As a computational modeller I am part of a group of people doing science in a way that was impossible only a few decades ago. A lot of computational modelling combines some of the features of theoretical work (finding out the essential elements of the reality that needs to be captured and creating a computational representation of it) with experimental work (using the computer model as surrogate of the reality to be studied to quickly and exhaustively use it for experiments). Here is an example where Ziv Frankenstein (working with +Alexander Anderson , +Simon Hayward , +Gus Ay and myself) has captured what we thought were some of the essential cellular and microenvironmental players in prostate cancer progression and used that to study how the microenvironment of the tumour can help explain how the tumour evolves.

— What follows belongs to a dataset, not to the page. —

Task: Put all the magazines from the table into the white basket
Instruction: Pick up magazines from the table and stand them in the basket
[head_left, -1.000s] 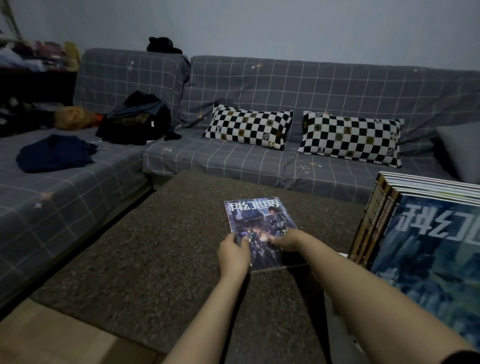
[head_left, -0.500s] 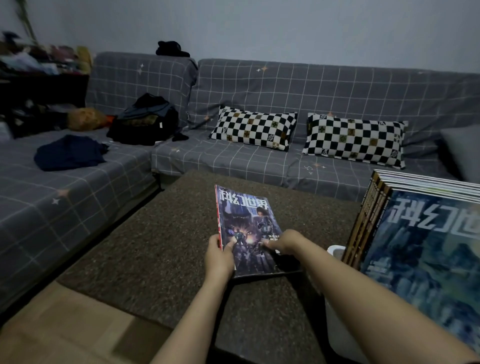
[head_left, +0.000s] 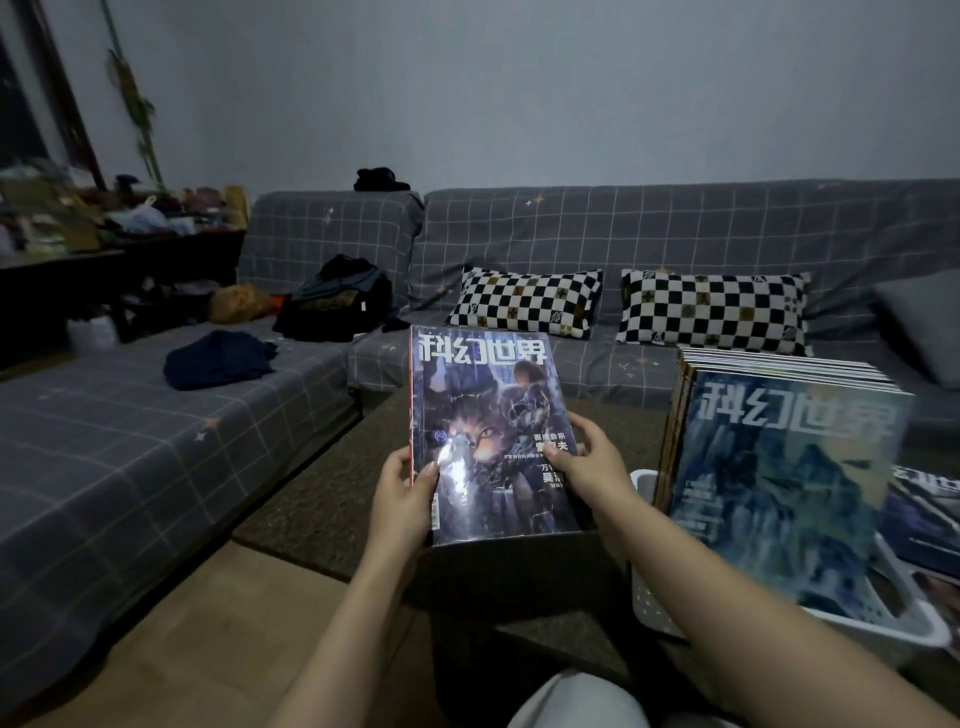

This week Aeon magazine published this piece by Jon Turney where he asks whether we should trust computational models at all. Computational models allow us to explore very complicated scenarios that would be impossible to study otherwise. The issue the article raises is whether we are beginning to rely too much on these computer models. This is a genuine concern, in some fields (I think +Artem Kaznatcheev might agree with me that social sciences could be one of those) experiments are really hard and the data scarce. This means that the computational models will have to be either too abstract (limiting the detail predictive power of the model) or risk having to make too many assumptions about aspects that are not clear (and thus leading to wrong predictions).
Bottom line: computational models are extraordinarily useful but depend on having good data and good understanding of what is being studied. We are much better of for having the ability to use them but be careful of detailed predictions when little is known for they are likely to be just guesses.